● TRY IT: Where does the string "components" occur in the records below? Copy every line that holds it.

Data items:
....................

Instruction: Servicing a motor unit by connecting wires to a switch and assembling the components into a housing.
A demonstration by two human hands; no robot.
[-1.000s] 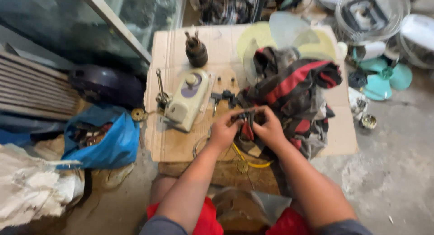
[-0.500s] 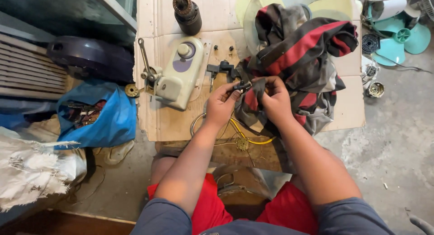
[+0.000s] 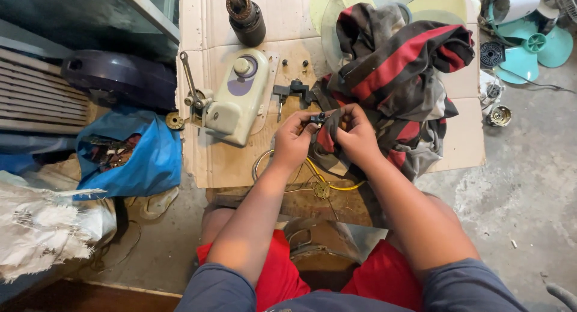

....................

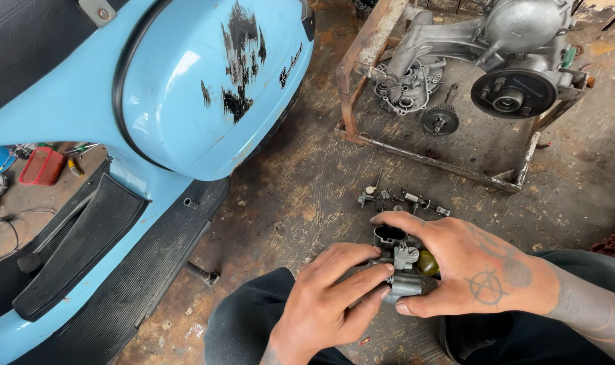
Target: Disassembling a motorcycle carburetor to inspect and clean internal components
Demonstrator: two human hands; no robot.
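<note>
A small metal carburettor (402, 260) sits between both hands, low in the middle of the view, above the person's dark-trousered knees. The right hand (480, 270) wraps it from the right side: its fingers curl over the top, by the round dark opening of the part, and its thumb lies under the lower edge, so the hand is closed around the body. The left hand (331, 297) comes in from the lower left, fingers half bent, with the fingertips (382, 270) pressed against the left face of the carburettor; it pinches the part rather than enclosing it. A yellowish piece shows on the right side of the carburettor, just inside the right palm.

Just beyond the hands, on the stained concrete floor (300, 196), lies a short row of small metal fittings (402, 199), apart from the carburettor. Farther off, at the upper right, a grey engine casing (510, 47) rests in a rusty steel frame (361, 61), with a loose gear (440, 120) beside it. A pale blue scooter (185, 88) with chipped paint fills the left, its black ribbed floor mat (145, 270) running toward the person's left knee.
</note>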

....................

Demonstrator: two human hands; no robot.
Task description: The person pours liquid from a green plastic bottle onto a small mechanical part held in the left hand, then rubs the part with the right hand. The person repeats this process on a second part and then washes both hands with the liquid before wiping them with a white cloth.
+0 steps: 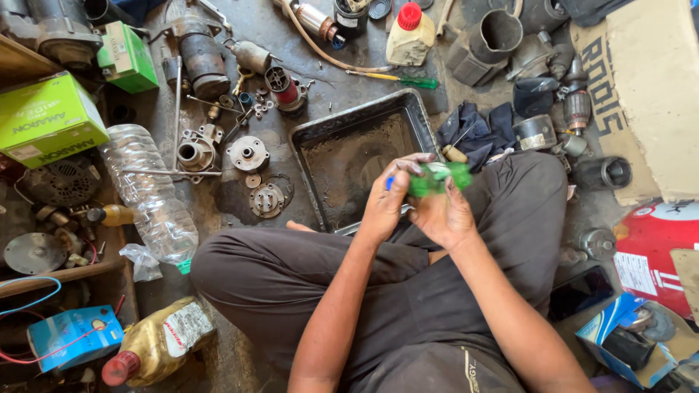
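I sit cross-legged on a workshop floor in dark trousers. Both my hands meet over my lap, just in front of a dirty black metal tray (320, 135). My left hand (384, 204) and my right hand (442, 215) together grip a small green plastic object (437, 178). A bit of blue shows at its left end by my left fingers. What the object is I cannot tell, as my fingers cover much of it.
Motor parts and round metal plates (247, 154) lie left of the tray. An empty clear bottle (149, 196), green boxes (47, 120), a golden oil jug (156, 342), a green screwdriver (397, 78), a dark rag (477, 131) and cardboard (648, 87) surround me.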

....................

● YOUR RESPONSE:
Instruction: Servicing a motor unit by connecting wires to a switch and assembling the components into a housing.
Target: Disassembling a motorcycle carburetor to inspect and clean internal components

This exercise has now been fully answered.